Quantitative upper bounds on the Gromov-Hausdorff distance between spheres

TL;DR

This paper develops a discrete framework to establish quantitative upper bounds on the Gromov-Hausdorff distance between spheres of various dimensions, including exact distances for specific cases and asymptotic behavior.

Contribution

It introduces the first comprehensive quantitative bounds for the Gromov-Hausdorff distance between spheres of all dimensions, including exact and asymptotic results.

Findings

Exact Gromov-Hausdorff distance between circle and higher-dimensional spheres.

Asymptotic behavior of the distance from 2-sphere to k-sphere.
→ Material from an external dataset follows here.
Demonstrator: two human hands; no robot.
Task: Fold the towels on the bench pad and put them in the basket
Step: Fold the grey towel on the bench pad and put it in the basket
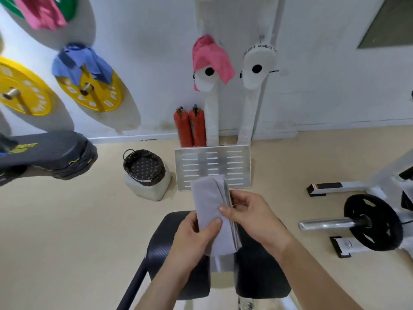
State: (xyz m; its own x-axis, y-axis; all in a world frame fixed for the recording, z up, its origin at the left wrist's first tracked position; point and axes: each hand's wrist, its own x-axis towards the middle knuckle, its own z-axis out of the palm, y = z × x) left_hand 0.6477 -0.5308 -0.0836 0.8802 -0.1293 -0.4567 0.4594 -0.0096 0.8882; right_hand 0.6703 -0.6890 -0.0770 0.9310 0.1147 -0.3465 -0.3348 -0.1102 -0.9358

Development of a discrete framework for bounding distances.

Abstract

The Gromov-Hausdorff distance between two metric spaces measures how far the spaces are from being isometric. It has played an important and longstanding role in geometry and shape comparison. More recently, it has been discovered that the Gromov-Hausdorff distance between unit spheres equipped with the geodesic metric has important connections to Borsuk-Ulam theorems and Vietoris-Rips complexes. We develop a discrete framework for obtaining upper bounds on the Gromov-Hausdorff distance between spheres, and provide the first quantitative bounds that apply to spheres of all possible pairs of dimensions. As a special case, we determine the exact Gromov-Hausdorff distance between the circle and any higher-dimensional sphere, and determine the precise asymptotic behavior of the distance from the 2-sphere to the $k$-sphere up to constants.